The land where the house now stands was originally part of a 3000 acre land grant to Noah Eltinge and Nathaniel LaFever from King George II as a reward for their service in the French and Indian War. The two divided it equally, and Noah added it to a large tract he inherited from his father. He built the first house on it, a stone structure near the site of the present one, in 1748.

He bequeathed it to his daughter and her husband upon his death 30 years later, and in turn it passed to their daughters. In 1806 the slave quarters were built. In 1826 the original house burned down. The new house, the current one, was left to Peter Eltinge and his family. Its brick style was a significant departure from its predecessor and many other since-demolished houses in the area; some of the vernacular elements of the Huguenot-style stone houses found on Huguenot Street in New Paltz and elsewhere remain. The date stone from the original house is located near the front door.

Eltinge's seven children divided the property upon his death in 1842. By this time the original farm was down to 175 acre. The brackets were added around 1880, along with a well house and horse block. In the early 20th century the Colonial Revival front porch was added.

The farm continued to decline, and by the 1930s 30 Eltinge heirs had a claim to the property. It was bought in 1932 by one of them, Isabella Bush, who installed a furnace, electricity and modern plumbing in it. At the time it was added to the National Register in 1996, one of her descendants, Robert Eltinge Lasher, was still living there with his wife.

==Contributing resources==

There are four other contributing resources included with the property. Three are extant structures, including two outbuildings, and one is the site of the original stone house.

The small two-by-two-bay 1 1/2-story stone building to the east was built to house slaves in 1806. Edmund Eltinge converted it to tenant farmer housing in 1817. In the mid-19th century a frame addition was built and the Greek Revival cornice with partial returns was also added.

To the north is a small spring house. Wood in the first story, otherwise made of stone, suggests it was constructed in the early 19th century; the frame second story was added at the end of that century. A ca.-1800 horse block is also among the outbuildings.
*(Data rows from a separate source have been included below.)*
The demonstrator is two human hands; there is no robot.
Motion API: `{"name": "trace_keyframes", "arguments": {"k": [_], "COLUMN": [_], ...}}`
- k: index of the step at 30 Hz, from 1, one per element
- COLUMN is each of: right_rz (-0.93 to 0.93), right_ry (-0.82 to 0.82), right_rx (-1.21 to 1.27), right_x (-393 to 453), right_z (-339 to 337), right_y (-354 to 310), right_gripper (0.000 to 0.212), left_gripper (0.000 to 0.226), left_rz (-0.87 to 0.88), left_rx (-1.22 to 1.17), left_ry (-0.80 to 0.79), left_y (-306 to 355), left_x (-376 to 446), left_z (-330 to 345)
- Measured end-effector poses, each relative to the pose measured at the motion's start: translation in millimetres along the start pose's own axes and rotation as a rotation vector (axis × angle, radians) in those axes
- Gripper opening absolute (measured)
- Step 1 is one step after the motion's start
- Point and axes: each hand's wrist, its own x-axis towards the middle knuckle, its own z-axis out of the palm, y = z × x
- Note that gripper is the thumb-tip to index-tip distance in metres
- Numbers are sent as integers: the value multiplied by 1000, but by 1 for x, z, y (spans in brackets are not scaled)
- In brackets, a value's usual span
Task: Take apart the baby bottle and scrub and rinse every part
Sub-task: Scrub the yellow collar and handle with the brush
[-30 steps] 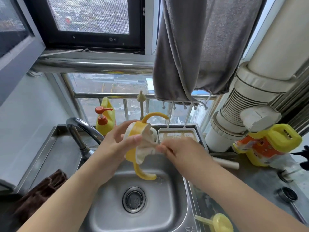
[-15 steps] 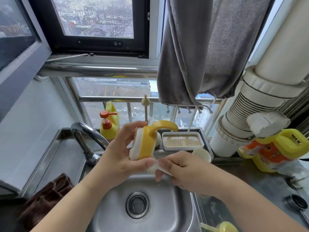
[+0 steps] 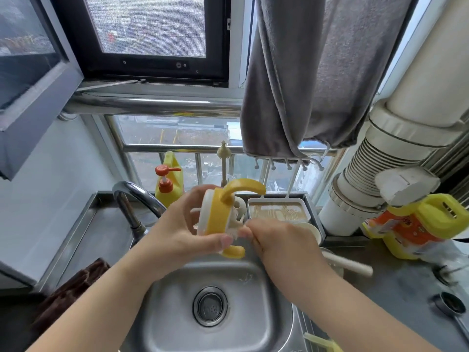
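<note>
- Two bare forearms reach forward over a brushed-steel sink point(image 3: 162, 323), its round perforated drain point(image 3: 210, 306) below the hands.
- Left hand point(image 3: 177, 235) grips the bottle collar point(image 3: 215, 214), a yellow plastic ring with a white rim and two curved handles, held above the basin.
- Right hand point(image 3: 281, 240) has its fingers curled at the collar's open side, pinching something pale; blur hides what, possibly a cloth or the teat.
- Just behind stand a curved chrome faucet point(image 3: 134, 196), a yellow pump bottle point(image 3: 168, 184) and a white rectangular tray point(image 3: 278, 212).
- Farther right, a ribbed white duct point(image 3: 375, 179) rises beside a yellow jug point(image 3: 421, 224).
- Overhead, a soft grey towel point(image 3: 312, 72) hangs across the window.
</note>
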Motion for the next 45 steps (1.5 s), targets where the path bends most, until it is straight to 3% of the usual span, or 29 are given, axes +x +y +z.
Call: {"name": "trace_keyframes", "arguments": {"k": [1,4,8,11,17,20,23,29,32,34,36,38,41,45], "right_rz": [7,60,164,279,574,659,593,399,372,333,277,221,158,316], "right_ry": [-34,-351,-671,-777,-693,-558,-491,-339,-236,-172,-128,-138,-207,-224], "right_rx": [79,479,876,1204,1171,1347,1437,1264,1267,1254,1277,1300,1239,1023], "right_x": [-1,-10,-10,-9,-14,-15,-13,-15,-14,-14,-16,-20,-26,-26], "right_z": [3,3,-7,-14,-6,-10,-18,-10,-2,3,8,11,11,2], "right_y": [-3,-2,7,12,17,16,10,0,4,5,7,5,1,18], "right_gripper": [25,39,38,39,43,45,44,32,32,38,51,54,37,52], "left_gripper": [75,74,84,88,87,88,89,98,95,69,49,55,75,83], "left_rz": [11,11,-7,-25,-11,-38,-80,-153,-358,-556,-643,-656,-610,-580], "left_rx": [32,89,170,155,78,147,253,298,69,-316,-554,-603,-505,-602], "left_ry": [-2,-22,-68,-80,-1,-1,-32,6,13,-21,-59,-84,-22,109], "left_y": [1,-1,-11,-17,-30,-34,-38,-40,-43,-41,-37,-36,-36,-33], "left_x": [0,-4,-9,-10,-16,-20,-22,-21,-20,-18,-16,-16,-14,-10], "left_z": [-2,-6,-4,-4,1,4,9,15,15,17,18,23,26,16]}}
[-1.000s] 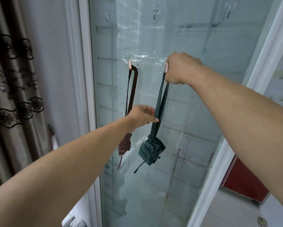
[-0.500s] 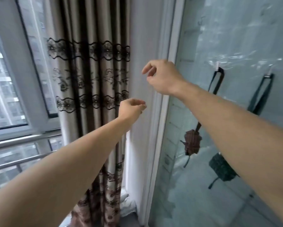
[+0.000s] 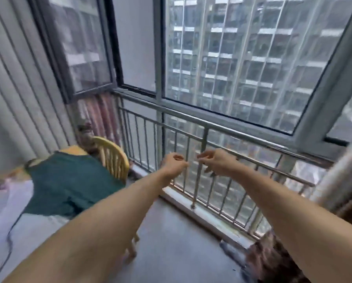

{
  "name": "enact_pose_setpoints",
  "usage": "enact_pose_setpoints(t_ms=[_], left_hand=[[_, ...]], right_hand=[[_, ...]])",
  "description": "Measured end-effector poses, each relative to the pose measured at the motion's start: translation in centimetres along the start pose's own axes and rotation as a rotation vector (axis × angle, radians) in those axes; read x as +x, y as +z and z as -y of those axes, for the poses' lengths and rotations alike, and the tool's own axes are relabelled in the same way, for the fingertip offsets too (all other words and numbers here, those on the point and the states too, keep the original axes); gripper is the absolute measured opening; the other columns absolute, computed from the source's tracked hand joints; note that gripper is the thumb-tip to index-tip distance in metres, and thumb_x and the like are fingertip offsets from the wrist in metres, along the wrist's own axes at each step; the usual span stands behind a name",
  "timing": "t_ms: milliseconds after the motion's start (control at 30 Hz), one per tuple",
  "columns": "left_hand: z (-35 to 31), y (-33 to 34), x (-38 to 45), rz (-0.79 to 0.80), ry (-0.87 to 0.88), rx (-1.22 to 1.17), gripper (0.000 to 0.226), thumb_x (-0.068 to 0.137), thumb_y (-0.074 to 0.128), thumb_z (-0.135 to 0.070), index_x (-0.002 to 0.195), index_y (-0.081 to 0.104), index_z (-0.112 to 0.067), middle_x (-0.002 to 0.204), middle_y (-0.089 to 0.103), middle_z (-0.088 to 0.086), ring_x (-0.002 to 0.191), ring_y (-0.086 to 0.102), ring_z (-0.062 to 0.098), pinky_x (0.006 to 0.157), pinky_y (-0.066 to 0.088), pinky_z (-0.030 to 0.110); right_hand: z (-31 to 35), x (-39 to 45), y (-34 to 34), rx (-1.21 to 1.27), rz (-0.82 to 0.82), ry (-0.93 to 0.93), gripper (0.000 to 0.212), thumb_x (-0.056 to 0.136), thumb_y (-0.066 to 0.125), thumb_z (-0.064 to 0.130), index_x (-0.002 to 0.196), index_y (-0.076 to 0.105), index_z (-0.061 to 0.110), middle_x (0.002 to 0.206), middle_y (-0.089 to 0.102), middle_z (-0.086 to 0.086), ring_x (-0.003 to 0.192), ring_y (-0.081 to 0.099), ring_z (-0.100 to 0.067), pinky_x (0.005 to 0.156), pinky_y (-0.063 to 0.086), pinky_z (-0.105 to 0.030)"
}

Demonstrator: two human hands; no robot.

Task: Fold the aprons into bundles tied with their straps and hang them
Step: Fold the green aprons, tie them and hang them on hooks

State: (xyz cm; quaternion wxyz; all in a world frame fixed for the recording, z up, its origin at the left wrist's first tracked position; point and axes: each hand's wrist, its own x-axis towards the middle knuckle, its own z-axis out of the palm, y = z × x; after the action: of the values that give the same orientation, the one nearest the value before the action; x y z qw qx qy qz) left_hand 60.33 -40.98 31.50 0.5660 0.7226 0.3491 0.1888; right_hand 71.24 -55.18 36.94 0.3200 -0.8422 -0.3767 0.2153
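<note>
Both my arms reach out ahead of me, bare forearms angled inward so the hands nearly meet in front of the railing (image 3: 222, 127). My left hand (image 3: 174, 163) hangs with its fingers loosely curled, holding nothing. My right hand (image 3: 218, 163) is just beside it, fingers bent and drooping, thumb near the forefinger, also holding nothing. The two hands are close but apart. A green apron (image 3: 69, 182) lies spread flat on the table (image 3: 9, 217) to my left, well away from both hands, beside a yellow chair (image 3: 113, 158).
</note>
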Motion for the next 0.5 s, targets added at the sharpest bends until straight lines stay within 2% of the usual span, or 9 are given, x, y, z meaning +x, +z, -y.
enact_pose_setpoints(t_ms=[67, 133, 200, 267, 333, 400, 500], left_hand=[[5.2, -9.2, 0.3, -0.166, -0.076, -0.083, 0.020, 0.084, 0.078, -0.011, 0.100, 0.068, -0.016, 0.096, 0.068, 0.007, 0.090, 0.062, 0.022, 0.075, 0.051, 0.029], [11.1, -17.7, 0.3, -0.266, -0.177, -0.108, 0.017, 0.089, 0.073, -0.009, 0.105, 0.068, -0.012, 0.099, 0.066, 0.009, 0.090, 0.058, 0.021, 0.072, 0.046, 0.028], [15.9, -24.0, -0.2, -0.312, -0.277, -0.081, 0.012, 0.091, 0.073, -0.011, 0.103, 0.067, -0.012, 0.106, 0.067, 0.011, 0.093, 0.058, 0.022, 0.077, 0.045, 0.031], [20.6, -31.5, -0.8, -0.375, -0.370, -0.080, 0.012, 0.092, 0.073, -0.012, 0.102, 0.067, -0.012, 0.111, 0.067, 0.016, 0.094, 0.057, 0.023, 0.078, 0.043, 0.031], [24.2, -38.1, -1.4, -0.448, -0.453, -0.086, 0.012, 0.092, 0.072, -0.012, 0.104, 0.068, -0.010, 0.106, 0.067, 0.019, 0.088, 0.056, 0.023, 0.073, 0.041, 0.029], [27.0, -42.5, -1.9, -0.488, -0.512, -0.084, 0.016, 0.093, 0.072, -0.012, 0.108, 0.070, -0.007, 0.097, 0.065, 0.013, 0.085, 0.057, 0.023, 0.070, 0.044, 0.027], [31.4, -47.1, -2.4, -0.517, -0.584, -0.099, 0.016, 0.093, 0.071, -0.016, 0.109, 0.069, -0.011, 0.107, 0.066, 0.010, 0.098, 0.062, 0.025, 0.082, 0.049, 0.032]], right_hand=[[5.5, 3.8, 8.4, -0.054, 0.142, -0.069, 0.015, 0.097, 0.066, 0.019, 0.111, 0.072, 0.014, 0.096, 0.071, -0.011, 0.073, 0.064, -0.018, 0.070, 0.058, -0.037], [10.5, 6.8, 16.2, -0.098, 0.250, -0.127, 0.017, 0.096, 0.068, 0.021, 0.111, 0.070, 0.014, 0.100, 0.071, -0.011, 0.072, 0.063, -0.017, 0.069, 0.054, -0.035], [14.0, 8.9, 21.8, -0.172, 0.321, -0.162, 0.019, 0.096, 0.067, 0.025, 0.111, 0.069, 0.013, 0.110, 0.070, -0.008, 0.087, 0.067, -0.024, 0.076, 0.053, -0.038], [18.4, 11.1, 28.3, -0.239, 0.374, -0.185, 0.030, 0.098, 0.065, 0.027, 0.124, 0.067, 0.014, 0.119, 0.066, -0.002, 0.105, 0.065, -0.022, 0.083, 0.052, -0.032], [21.7, 12.8, 34.3, -0.217, 0.458, -0.185, 0.035, 0.099, 0.064, 0.027, 0.133, 0.063, 0.018, 0.129, 0.063, 0.001, 0.114, 0.063, -0.021, 0.086, 0.050, -0.028], [23.7, 13.4, 39.0, -0.229, 0.548, -0.190, 0.037, 0.099, 0.065, 0.024, 0.135, 0.061, 0.016, 0.132, 0.062, -0.001, 0.117, 0.062, -0.023, 0.087, 0.051, -0.029], [25.2, 15.0, 46.2, -0.337, 0.614, -0.203, 0.042, 0.096, 0.067, 0.025, 0.136, 0.059, 0.017, 0.126, 0.065, -0.004, 0.109, 0.064, -0.024, 0.090, 0.054, -0.036]])
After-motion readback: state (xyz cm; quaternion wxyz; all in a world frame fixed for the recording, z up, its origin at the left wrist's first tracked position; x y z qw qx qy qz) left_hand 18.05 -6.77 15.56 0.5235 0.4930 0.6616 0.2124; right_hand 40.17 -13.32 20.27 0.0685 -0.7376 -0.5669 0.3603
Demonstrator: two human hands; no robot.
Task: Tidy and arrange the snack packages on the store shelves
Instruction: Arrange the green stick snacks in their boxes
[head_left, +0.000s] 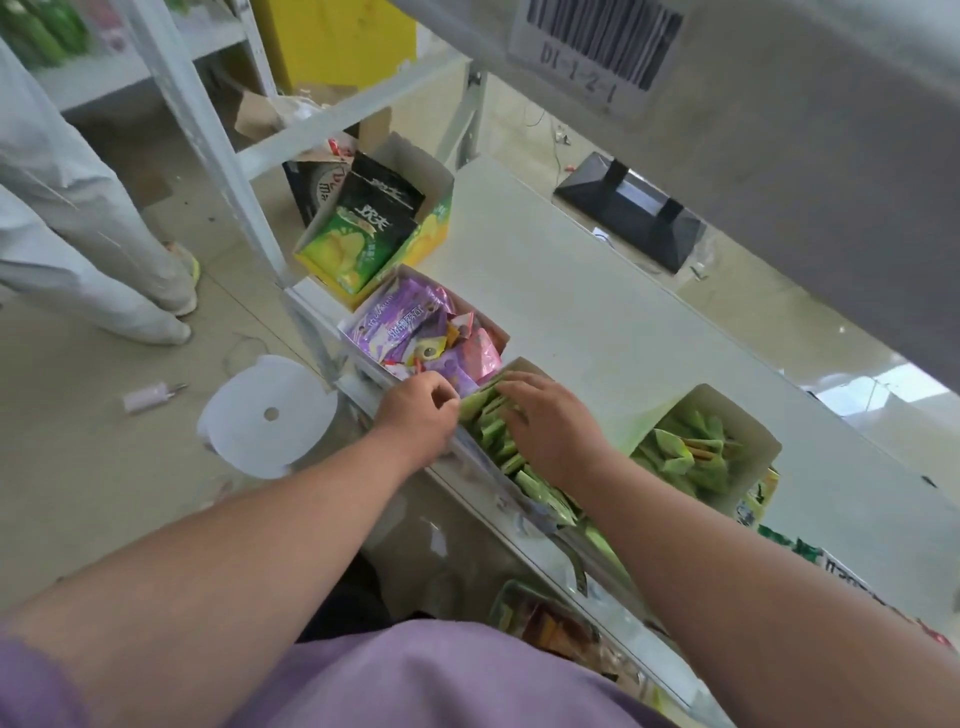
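Both hands work at the front edge of the white shelf (597, 291). Left hand (415, 410) has fingers curled in a pinch at the end of the row of green packets (498, 441), right at the seam with the box of purple packets (415, 332); exactly what it pinches is unclear. Right hand (550, 421) lies flat on the green packets, fingers relaxed and spread, pressing, gripping nothing. A second box of green packets (691, 452) sits farther right, a box of chip bags (363, 234) farther left. Risk: the green row sits at the shelf lip, so a hard push could tip packets to the floor. The pinch could also drag a purple packet out with it.
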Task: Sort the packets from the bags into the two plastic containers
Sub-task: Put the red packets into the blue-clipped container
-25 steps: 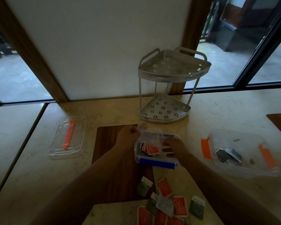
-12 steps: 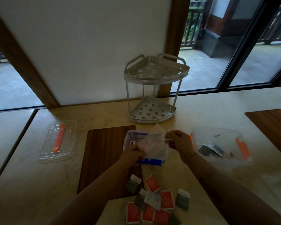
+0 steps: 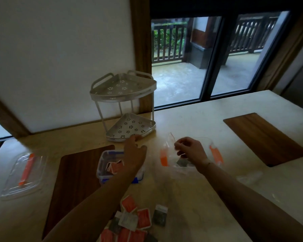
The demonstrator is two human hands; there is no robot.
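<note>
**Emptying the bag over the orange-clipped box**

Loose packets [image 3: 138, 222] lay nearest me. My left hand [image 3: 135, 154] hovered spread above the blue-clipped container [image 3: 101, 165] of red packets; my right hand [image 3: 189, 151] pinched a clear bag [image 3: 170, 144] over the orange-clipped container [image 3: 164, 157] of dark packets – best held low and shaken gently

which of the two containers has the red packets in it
The blue-clipped container under the left hand, on the dark wooden board's edge. The orange-clipped container to its right holds dark packets instead.
</note>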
Robert Lasher also describes a clapboard outhouse he and his siblings knew as the "Lilac House", from the surrounding bushes, from his childhood visits in the 1920s. It is no longer extant, although the bushes remain.

The original house site is visible as a small depression in the lawn to the immediate south of the current house. While a number of artifacts have been recovered from this site, there have been no formal archaeological excavations. It is believed that such investigations, if undertaken, could yield considerable information about the first 80 years of the property's history.